Cronaca

Omicidio Vannini, l’analisi del tecnico sull’arma del delitto

“Non sono bastati 44 mesi per avere giustizia di mio figlio”. Queste le parole della madre di Marco Vannini. E’un dramma pieno di dubbi quello accaduto nel 2015 a casa del suocero di Marco, Antonio Ciontoli. Molti dubbi restano ancora da chiarire su quello che è effettivamente accaduto quella maledetta giornata. Ciontoli, militare di carriera e in forza ai servizi d’informazione, (segreti. N.d.R.) mostrò la pistola al giovane fidanzato di sua figlia e, per errore, partì un colpo. Una dinamica molto difficile da accettare per la famiglia di Marco ma non solo per loro. La pistola, una Beretta 84 F calibro 9 corto, è conosciuta nel mondo per essere una delle pistola più sicure in produzione; in pratica un’arma a “prova di stupido”, come viene definita nel mondo degli appassionati. Ciononostante la Beretta ha sparato e ha colpito il povero ragazzo all’ascella destra, lesionando, pesantemente, i polmoni e il cuore. Lascia basiti con quanta leggerezza Ciontoli tirò fuori l’arma in presenza del genero, con il caricatore pieno e il colpo in canna. Lui militare di carriera, con un curriculum di agente segreto, addestrato e abilitato al porto delle armi d’ordinanza e non solo, si sarebbe trovato a maneggiare un’arma carica mentre il giovane era intento a lavarsi nella vasca da bagno padronale. La Beretta era riposta in un armadietto. Secondo la dinamica il militare avrebbe estratto l’arma dal cassetto e mentre tentava di scaricarla sarebbe partito un colpo. Una ricostruzione nebulosa e, sinceramente, carente delle principali norme di addestramento, ma anche di buonsenso, sulla custodia di una pistola, imprudentemente maneggiata alla presenza di estranei, in un luogo d’accesso obbligato, notoriamente pericoloso per le armi, stante la propensione delle mattonelle a procurare pericolosi rimbalzi alle pallottole.
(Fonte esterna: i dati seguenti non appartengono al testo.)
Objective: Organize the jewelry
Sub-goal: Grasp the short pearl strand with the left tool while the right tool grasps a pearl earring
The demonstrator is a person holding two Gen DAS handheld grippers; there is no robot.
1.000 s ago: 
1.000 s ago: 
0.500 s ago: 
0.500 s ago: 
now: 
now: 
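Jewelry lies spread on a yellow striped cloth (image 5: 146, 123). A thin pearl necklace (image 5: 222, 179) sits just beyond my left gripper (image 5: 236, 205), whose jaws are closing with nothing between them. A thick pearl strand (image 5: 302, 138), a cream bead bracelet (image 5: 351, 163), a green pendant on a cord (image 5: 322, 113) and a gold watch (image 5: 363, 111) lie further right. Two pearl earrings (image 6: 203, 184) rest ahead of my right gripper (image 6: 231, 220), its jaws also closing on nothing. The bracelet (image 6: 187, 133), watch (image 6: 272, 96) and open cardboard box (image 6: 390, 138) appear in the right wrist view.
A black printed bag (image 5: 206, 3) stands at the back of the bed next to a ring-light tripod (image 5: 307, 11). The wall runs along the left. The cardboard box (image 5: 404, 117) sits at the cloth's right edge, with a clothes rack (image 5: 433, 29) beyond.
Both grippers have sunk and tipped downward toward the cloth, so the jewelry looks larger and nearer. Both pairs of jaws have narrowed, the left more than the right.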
In qualsiasi manuale d’addestramento alle armi corte, si trova la raccomandazione di non maneggiare una pistola all’interno di una abitazione, alla presenza di estranei, tantomeno in luoghi con rivestimenti murari in mattonelle o affini. Troppi gli errori e le omissioni, troppa la leggerezza del militare di carriera, ma soprattutto assurdo il comportamento di tutta la famiglia Ciontoli dopo il fatto di sangue.

* Massimiliano Burri, perito balistico del Tribunale Penale di Roma.